Optom Vis Sci. 1999 Sep;76(9):618-23. doi: 10.1097/00006324-199909000-00018.
Tilted disc syndrome (TDS) has a varied morphological appearance which can be difficult to differentiate from acquired optic nerve pathology. In addition, there are visual deficits and potential complications associated with this syndrome. Failure to recognize features of the TDS frequently leads to unnecessary medical evaluation or improper examination for possible associated ocular complications.
The literature is reviewed to examine the embryonic developmental defects that create TDS. Characteristic ophthalmoscopic features of the disc, visual field deficits, electrofunctional abnormalities, retinal pigment epithelial and choroidal hypoplasia, refractive error, and choroidal neovascular development are examined from a clinical standpoint.
The literature clearly identifies visual deficits and ocular complications, which must be understood in the context of TDS.
TDS is a congenital anomaly that has visual deficits and an appearance that can mimic serious neurological disease. Also, there are potential vision-threatening complications that are typically not associated with a congenital anomaly.

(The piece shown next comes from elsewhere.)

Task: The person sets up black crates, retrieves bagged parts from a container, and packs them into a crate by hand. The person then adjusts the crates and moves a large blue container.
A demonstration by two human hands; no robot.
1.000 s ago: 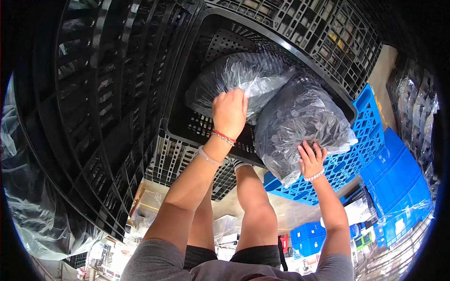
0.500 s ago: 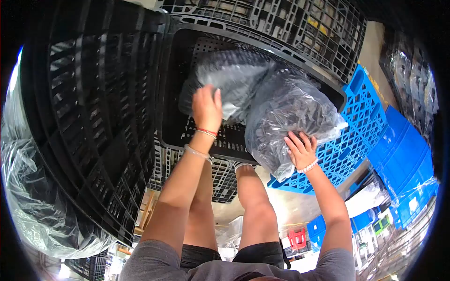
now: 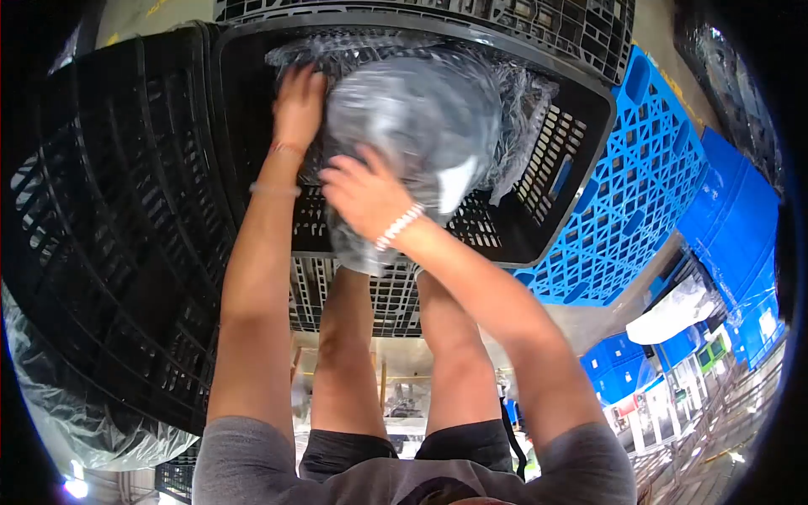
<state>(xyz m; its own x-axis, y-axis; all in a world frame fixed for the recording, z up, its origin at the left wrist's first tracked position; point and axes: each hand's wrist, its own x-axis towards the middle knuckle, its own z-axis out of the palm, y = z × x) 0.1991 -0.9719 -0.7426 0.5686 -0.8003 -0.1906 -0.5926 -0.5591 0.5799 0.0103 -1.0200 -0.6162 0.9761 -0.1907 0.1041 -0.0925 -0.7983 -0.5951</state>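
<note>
A plastic bag with dark contents (image 3: 421, 118), blurred by motion, lies in the middle of a black crate (image 3: 539, 240). More clear plastic film (image 3: 526, 118) shows behind it and at its right side. My left hand (image 3: 300, 105) is at the bag's left, over the film, its fingers apart and slightly blurred. Against the bag's lower left part lies my right hand (image 3: 366, 192), fingers spread on the plastic. Neither hand shows anything gripped. The bag's lower end hangs at the crate's near rim.
A tall black slatted crate wall (image 3: 126, 202) stands at the left, with plastic film (image 3: 109, 438) below it. Blue pallets (image 3: 627, 194) and blue bins (image 3: 732, 236) are at the right. Black pallets lie behind and under the crate.
The bag from the right has shifted left, over the other plastic. My right hand has moved left with it, and my left hand has gone up and left. The crate's right end is now uncovered.
</note>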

倾斜盘综合征(TDS)具有多种形态表现,可能难以与后天性视神经病变相鉴别。此外,该综合征还伴有视力缺陷和潜在并发症。未能识别TDS的特征常常导致不必要的医学评估或对可能相关的眼部并发症进行不恰当的检查。
回顾文献以研究导致TDS的胚胎发育缺陷。从临床角度检查视盘的特征性检眼镜表现、视野缺损、电功能异常、视网膜色素上皮和脉络膜发育不全、屈光不正以及脉络膜新生血管形成。
文献明确指出了视力缺陷和眼部并发症,必须在TDS的背景下理解这些情况。
TDS是一种先天性异常,具有视力缺陷且外观可模仿严重的神经系统疾病。此外,还存在通常与先天性异常无关的潜在视力威胁性并发症。